EXCERPTED RECORDS section start
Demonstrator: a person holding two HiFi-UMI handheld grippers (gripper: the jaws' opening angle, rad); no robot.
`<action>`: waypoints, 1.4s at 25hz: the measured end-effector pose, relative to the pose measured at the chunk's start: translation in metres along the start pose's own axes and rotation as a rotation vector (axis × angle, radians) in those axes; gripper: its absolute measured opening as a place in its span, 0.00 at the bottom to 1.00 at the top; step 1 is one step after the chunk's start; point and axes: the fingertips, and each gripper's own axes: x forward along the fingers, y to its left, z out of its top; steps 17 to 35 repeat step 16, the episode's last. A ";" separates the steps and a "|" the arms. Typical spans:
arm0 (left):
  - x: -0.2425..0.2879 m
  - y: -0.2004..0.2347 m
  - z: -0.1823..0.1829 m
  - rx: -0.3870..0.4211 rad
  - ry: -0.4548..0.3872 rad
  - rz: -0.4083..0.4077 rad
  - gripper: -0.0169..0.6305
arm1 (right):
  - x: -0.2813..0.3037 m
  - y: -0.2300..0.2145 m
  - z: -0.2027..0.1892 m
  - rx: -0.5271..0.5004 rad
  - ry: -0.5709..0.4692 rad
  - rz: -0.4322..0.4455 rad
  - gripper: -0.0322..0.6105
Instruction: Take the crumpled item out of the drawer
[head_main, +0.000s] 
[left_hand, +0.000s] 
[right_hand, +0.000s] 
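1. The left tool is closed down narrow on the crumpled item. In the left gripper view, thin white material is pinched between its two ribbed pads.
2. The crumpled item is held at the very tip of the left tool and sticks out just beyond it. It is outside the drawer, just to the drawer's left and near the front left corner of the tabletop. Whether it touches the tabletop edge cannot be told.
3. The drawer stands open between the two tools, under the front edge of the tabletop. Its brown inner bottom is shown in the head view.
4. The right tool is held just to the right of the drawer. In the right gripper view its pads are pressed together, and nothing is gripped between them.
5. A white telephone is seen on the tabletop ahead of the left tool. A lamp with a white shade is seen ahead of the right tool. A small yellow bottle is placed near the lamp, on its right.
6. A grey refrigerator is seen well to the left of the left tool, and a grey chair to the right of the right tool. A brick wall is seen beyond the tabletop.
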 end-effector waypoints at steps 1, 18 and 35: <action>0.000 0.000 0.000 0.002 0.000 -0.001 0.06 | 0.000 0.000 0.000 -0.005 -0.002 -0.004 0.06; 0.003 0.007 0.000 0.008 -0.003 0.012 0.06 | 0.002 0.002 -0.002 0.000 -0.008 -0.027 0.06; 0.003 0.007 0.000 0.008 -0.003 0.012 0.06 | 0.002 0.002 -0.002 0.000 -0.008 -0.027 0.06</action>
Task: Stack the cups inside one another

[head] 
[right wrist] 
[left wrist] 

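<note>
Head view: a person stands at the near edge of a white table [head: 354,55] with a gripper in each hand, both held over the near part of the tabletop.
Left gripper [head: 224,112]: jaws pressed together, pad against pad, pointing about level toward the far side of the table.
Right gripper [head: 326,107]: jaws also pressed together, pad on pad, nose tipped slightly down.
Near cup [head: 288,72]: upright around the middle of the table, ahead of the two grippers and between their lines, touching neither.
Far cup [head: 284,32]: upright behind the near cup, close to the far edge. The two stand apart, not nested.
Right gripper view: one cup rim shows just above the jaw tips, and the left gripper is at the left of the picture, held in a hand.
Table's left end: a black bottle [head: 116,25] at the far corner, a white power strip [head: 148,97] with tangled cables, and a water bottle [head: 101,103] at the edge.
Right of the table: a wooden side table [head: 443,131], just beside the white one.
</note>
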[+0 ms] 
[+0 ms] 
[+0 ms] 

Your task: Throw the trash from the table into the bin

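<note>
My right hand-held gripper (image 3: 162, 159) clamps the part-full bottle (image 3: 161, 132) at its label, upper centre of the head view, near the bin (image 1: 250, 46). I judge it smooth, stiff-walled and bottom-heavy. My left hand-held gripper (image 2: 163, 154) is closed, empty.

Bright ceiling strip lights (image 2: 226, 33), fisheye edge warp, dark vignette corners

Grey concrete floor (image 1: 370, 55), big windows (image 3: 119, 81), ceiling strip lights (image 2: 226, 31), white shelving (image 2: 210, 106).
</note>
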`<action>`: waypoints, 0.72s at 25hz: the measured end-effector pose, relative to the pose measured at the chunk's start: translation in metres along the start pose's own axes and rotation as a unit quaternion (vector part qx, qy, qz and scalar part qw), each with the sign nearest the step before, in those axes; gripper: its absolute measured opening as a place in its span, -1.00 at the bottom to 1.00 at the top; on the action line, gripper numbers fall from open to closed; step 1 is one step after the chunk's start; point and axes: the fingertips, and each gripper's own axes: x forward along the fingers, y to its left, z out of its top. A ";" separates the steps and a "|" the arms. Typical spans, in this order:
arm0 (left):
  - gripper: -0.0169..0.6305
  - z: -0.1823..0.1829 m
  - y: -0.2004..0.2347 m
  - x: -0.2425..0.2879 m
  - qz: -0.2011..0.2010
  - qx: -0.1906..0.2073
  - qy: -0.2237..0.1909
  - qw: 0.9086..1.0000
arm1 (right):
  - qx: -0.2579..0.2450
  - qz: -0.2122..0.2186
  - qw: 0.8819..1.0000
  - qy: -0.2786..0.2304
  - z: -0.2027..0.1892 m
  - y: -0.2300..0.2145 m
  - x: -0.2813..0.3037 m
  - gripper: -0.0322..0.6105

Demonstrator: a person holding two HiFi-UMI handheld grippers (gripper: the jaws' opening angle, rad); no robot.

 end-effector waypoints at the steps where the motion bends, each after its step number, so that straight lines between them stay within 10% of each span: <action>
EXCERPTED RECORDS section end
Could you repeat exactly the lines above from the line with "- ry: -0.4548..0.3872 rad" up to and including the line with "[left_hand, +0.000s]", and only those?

  - ry: -0.4548..0.3872 rad
  - rz: -0.4083..0.4077 rad
  - gripper: -0.0169..0.6305
arm1 (right):
  - x: -0.2813..0.3037 m
  - y: -0.2300..0.2145 m
  - z: -0.2027..0.1892 m
  - rx: -0.5271..0.5004 rad
  - ry: -0.5709..0.4692 rad
  - rz: -0.4322..0.4455 rad
  - gripper: -0.0322..0.6105
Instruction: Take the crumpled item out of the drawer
[head_main, +0.000s] 
[left_hand, +0.000s] 

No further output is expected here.